-- REQUIRED WORK --
Pictures are to be dropped. Everything else in the listing gets copied exactly.

-- DATA PROVIDED --

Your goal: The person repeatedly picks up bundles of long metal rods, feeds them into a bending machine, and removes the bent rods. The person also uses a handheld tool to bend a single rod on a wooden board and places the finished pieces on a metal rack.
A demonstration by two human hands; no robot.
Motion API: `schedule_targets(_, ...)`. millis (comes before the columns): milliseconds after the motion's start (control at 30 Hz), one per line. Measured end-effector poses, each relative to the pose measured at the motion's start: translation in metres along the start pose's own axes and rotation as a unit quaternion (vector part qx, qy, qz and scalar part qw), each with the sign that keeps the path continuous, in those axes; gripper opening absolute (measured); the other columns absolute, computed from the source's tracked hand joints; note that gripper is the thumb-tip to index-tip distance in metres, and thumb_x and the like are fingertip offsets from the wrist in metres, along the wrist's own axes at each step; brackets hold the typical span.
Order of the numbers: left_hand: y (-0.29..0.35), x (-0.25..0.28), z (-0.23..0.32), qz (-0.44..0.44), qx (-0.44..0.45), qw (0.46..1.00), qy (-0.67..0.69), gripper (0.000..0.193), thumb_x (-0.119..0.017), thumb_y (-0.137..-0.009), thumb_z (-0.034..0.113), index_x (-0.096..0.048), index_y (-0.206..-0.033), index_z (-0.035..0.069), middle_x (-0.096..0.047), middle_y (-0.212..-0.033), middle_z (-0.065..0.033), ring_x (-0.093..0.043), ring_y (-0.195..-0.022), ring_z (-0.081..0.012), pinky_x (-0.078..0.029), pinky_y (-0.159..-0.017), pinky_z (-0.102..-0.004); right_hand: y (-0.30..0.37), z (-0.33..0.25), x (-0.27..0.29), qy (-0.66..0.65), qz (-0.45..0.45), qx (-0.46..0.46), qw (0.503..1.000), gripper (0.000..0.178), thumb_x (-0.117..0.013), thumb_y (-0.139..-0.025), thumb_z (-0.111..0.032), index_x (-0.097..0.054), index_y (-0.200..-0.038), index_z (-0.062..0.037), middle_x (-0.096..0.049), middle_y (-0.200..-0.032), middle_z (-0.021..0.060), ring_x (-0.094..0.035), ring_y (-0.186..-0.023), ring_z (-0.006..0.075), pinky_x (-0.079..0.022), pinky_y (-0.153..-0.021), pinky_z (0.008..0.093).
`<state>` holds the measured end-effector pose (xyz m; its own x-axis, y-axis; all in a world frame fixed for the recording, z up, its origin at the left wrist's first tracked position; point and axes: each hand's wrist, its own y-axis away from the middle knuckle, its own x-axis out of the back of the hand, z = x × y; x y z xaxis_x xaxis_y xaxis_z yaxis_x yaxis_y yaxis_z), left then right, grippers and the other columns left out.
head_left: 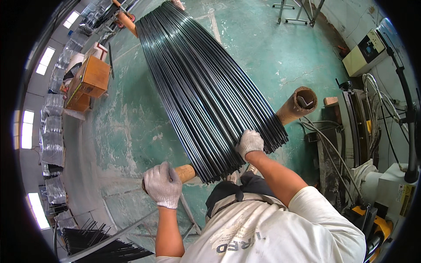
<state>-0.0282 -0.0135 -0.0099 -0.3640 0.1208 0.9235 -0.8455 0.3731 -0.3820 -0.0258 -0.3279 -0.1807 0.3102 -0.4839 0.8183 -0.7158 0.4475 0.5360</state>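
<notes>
A wide layer of long, thin black rods [199, 79] stretches away from me, its near ends just in front of my body. Under these near ends a brown cardboard tube [185, 172] runs crosswise, its left part sticking out. My left hand [163, 184], in a grey-white knit glove, is closed around that tube's left end. At the near ends of the rods, right of the middle, my gloved right hand [251, 143] lies with fingers curled down on several of them. Its fingertips are partly hidden. The tube's open right end [305, 100] juts out beyond the layer.
Another brown tube [127, 24] lies under the far end. Cables and a machine [359, 127] stand at the right, below a cream control box [364, 51]. Cardboard boxes [90, 76] sit at the left. More black rods [96, 243] lie on a metal frame at lower left.
</notes>
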Motion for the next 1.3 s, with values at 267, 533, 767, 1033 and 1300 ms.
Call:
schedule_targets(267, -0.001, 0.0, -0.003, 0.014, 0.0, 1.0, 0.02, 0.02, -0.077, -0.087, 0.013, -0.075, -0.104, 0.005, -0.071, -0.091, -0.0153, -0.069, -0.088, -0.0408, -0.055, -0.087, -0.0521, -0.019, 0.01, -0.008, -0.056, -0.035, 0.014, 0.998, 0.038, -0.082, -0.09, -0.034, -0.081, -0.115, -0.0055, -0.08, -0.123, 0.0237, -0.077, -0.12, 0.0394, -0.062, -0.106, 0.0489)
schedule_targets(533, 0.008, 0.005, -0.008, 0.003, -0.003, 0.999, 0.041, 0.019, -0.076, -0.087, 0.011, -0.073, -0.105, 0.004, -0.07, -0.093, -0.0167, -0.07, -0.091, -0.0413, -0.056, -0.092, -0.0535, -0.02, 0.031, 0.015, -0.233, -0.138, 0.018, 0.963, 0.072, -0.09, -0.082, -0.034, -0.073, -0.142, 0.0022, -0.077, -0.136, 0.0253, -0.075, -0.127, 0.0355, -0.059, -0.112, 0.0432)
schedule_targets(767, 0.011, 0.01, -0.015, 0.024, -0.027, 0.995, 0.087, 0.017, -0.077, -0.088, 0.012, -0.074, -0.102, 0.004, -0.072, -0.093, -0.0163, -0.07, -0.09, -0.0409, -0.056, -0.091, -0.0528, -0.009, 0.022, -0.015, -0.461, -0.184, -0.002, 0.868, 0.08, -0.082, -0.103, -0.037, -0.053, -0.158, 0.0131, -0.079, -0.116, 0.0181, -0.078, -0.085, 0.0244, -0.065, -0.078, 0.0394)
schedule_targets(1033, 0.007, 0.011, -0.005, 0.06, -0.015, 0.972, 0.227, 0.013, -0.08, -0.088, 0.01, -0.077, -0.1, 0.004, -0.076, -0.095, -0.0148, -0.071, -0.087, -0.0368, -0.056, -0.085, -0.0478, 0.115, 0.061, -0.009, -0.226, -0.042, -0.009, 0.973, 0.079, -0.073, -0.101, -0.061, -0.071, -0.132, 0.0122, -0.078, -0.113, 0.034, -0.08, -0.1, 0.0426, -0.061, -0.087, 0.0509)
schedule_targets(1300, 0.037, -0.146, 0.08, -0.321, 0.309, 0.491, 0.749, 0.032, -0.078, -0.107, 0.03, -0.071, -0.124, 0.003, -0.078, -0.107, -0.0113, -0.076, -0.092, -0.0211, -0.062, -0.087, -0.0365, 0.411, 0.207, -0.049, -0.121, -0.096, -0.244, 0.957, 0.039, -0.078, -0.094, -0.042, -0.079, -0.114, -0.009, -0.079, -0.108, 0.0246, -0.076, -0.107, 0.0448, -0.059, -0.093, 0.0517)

-- ANSWER TO THIS PROBLEM --
Your goal: The person repeatedly picks up bundles of long metal rods, feeds them into a bending machine, and removes the bent rods. The person also uses a handheld tool to bend a single rod on a wooden board and places the finished pieces on a metal rack.
A demonstration by two human hands; no robot.
Motion API: `schedule_targets(_, ...)`. millis (comes before the columns): milliseconds after the motion's start (control at 30 Hz), one per line. Measured end-effector poses, each relative to the pose measured at the motion's start: translation in metres along the start pose's own axes and rotation as a unit quaternion (vector part qx, qy, qz and scalar part qw), each with the sign that keeps the path continuous, in those axes; gripper opening absolute (measured); the other columns absolute, computed from the source's tracked hand joints; note that gripper is the thumb-tip to index-tip distance in metres, and thumb_x and the like are fingertip offsets from the wrist in metres, along the wrist's own axes at each step; brackets hold the typical span.
Order of the numbers: left_hand: y (-0.29..0.35), x (-0.25..0.28), z (-0.23..0.32), qz (-0.44..0.44), qx (-0.44..0.45), qw (0.46..1.00), qy (-0.67..0.69), gripper (0.000..0.193), thumb_x (-0.119..0.017), thumb_y (-0.137..-0.009), thumb_z (-0.034..0.113), index_x (-0.096..0.048), index_y (-0.206..-0.033), index_z (-0.035..0.069), middle_x (-0.096..0.047), middle_y (-0.212..-0.033), middle_z (-0.065..0.033), ring_x (-0.093..0.043), ring_y (-0.195..-0.022), ring_z (-0.081..0.012), pinky_x (-0.078..0.029), pinky_y (-0.159..-0.017), pinky_z (-0.102..-0.004); right_hand: y (-0.30..0.37), z (-0.33..0.25), x (-0.27..0.29), qy (-0.66..0.65), qz (-0.45..0.45), qx (-0.46..0.46), qw (0.503..1.000), gripper (0.000..0.178), thumb_x (-0.117..0.013), thumb_y (-0.139..-0.025), thumb_z (-0.111..0.032), index_x (-0.097..0.054), index_y (-0.200..-0.038), index_z (-0.062..0.037), middle_x (-0.096..0.049), middle_y (-0.200..-0.032), middle_z (-0.021..0.060), ring_x (-0.094..0.035), ring_y (-0.186..-0.023), ring_z (-0.006..0.075), pinky_x (-0.079..0.022), pinky_y (-0.153..-0.021), pinky_z (0.008..0.093).
`<state>` holds the measured end-effector pose (xyz m; its own x-axis, y-axis; all in a world frame fixed for the recording, z up, its origin at the left wrist's first tracked position; point and axes: each hand's wrist, its own y-axis away from the middle knuckle, its own x-axis out of the back of the hand, z = x × y; x y z xaxis_x xaxis_y xaxis_z yaxis_x yaxis_y yaxis_z), left then right, grippers and the other columns left out.
head_left: 
<state>-0.0282 -0.0135 -0.0099 -0.3640 0.1208 0.9235 -0.8455 0.3731 -0.3820 -0.0258 -0.3279 -0.1807 0.3102 -0.4839 0.8183 -0.7158 0.4475 0.5360</state>
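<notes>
A wide layer of long, thin black rods [199, 79] stretches away from me, its near ends just in front of my body. Under these near ends a brown cardboard tube [185, 172] runs crosswise, its left part sticking out. My left hand [163, 184], in a grey-white knit glove, is closed around that tube's left end. At the near ends of the rods, right of the middle, my gloved right hand [251, 143] lies with fingers curled down on several of them. Its fingertips are partly hidden. The tube's open right end [305, 100] juts out beyond the layer.
Another brown tube [127, 24] lies under the far end. Cables and a machine [359, 127] stand at the right, below a cream control box [364, 51]. Cardboard boxes [90, 76] sit at the left. More black rods [96, 243] lie on a metal frame at lower left.
</notes>
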Motion for the next 1.3 s, with values at 267, 533, 767, 1033 and 1300 ms.
Call:
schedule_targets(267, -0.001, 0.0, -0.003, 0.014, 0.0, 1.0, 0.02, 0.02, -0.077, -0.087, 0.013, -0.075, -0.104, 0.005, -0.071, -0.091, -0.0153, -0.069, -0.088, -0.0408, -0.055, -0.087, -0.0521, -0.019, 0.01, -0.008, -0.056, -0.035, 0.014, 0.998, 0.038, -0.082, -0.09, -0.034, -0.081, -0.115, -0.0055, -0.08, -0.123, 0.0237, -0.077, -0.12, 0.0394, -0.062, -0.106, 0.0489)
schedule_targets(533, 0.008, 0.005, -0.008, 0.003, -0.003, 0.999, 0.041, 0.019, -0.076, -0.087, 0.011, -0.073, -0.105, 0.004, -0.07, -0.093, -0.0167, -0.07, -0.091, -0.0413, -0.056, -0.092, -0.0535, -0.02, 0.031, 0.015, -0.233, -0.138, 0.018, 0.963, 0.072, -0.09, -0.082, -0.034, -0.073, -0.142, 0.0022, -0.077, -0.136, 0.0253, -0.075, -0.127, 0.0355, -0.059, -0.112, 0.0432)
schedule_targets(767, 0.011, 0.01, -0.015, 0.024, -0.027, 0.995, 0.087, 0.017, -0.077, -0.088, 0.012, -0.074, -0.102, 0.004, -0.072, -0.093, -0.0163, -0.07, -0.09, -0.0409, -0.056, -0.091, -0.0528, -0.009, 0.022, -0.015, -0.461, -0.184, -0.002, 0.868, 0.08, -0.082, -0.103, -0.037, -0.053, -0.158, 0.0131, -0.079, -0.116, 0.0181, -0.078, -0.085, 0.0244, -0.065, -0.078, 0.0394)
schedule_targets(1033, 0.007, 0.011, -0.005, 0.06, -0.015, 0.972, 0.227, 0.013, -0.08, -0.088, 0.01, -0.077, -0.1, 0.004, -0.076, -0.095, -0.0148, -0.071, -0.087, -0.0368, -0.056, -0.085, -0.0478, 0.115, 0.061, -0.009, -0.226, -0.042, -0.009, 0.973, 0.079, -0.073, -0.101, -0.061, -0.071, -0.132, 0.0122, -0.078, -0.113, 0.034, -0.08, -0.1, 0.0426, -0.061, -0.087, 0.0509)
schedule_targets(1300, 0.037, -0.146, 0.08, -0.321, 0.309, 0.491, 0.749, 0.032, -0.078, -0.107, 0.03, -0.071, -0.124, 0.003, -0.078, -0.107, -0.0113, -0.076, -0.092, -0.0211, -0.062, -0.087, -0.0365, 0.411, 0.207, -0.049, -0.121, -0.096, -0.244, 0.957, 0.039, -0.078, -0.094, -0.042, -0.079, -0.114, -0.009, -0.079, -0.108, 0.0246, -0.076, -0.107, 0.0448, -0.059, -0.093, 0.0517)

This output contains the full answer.